It took me a while to watch this one. I tried to watch it a few weeks ago but my mind was too busy and I didn’t understand a single thing in the first five minutes. I finally got back to watching this one last night and I can say I am glad I tried it again, even though I don’t like these kinds of movies. It is one of those artsy impressionist type of movies. Very symbolic and open to interpretation. Lots of nudity and I’m sure psychotropic drugs would have made it easier to understand.
Sumo wrestlers dressed as Roman centurions, limbless midgets, frogs and lizards reenacting the conquest of Mexico, skinned and crucified animal carcasses… All within the first half hour. A very strange movie. It does its best to shock you with imagery and I’m sure back in 1973 it worked. The level of disturbance is dated because there was nothing in this movie that I didn’t see at the Marilyn Manson concert a few years back. I’m not sure many people would get it today. I’m not sure I got all of it.
I will try to resist giving you any of my interpretations, just the basic idea of what happens in the movie.
A fallen Christ-figure resorts to thievery and crime. He rebels against his life and goes in search of who he is. He comes across a man who takes him in and endeavors to teach him how to turn his life around. He literally has this guy take a crap in a bowl. Then they take the bowl of shit and turn it into gold, much like Geffen Records.
He is set on to a quest to climb the Holy Mountain and discover the secret of immortality from the nine immortals who control out lives from on top of the mountain. On his quest he will be helped by nine people, each representing a planet. A major chunk of this movie is the display of each of these nine people and their daily functions. Most of this deals with nudity, sex and guns. Really. I guess surrealism makes more sense if you’re naked and armed.
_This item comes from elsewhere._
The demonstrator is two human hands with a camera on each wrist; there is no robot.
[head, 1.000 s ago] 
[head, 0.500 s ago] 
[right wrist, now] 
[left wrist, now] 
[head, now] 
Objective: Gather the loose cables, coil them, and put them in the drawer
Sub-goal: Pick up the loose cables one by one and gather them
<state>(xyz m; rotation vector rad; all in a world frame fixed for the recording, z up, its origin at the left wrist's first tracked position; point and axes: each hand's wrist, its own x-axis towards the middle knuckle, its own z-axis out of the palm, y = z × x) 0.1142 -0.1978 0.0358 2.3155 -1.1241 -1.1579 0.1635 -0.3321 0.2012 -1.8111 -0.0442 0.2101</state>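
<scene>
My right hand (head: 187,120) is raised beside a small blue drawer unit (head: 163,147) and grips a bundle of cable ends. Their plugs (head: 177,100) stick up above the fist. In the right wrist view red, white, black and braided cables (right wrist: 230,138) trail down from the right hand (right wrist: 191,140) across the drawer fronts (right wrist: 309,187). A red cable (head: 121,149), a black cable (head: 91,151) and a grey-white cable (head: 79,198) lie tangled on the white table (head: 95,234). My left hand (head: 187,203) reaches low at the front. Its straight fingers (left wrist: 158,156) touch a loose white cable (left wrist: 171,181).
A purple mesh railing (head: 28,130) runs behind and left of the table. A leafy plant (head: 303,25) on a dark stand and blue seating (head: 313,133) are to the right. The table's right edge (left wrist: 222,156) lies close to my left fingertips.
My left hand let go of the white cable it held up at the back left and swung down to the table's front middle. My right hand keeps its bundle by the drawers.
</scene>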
So they train together to forget their selves and to form a single being. They take to the mountain and are immediately tempted by the bar at the base of the mountain. There is no need to climb the mountain, every vice can be indulged and every secret can be told here at the Pantheon Bar. They resist the temptation and continue with their quest. Along the way they are each tempted with their own personal vices. They resist with simple maneuvers like, “You have forgotten that we are all one being, rub your clitoris against the mountain!” She humps the cliff face for ten minutes and then they continue along their way. Now why didn’t I think of that?
As they approach the summit, our Christ hero is told by the master that he has learned all he can and that the summit does not matter, he should take this woman (a prostitute with a monkey that has followed them along the way) and to go, enjoy life, conquer the Holy Mountain through love.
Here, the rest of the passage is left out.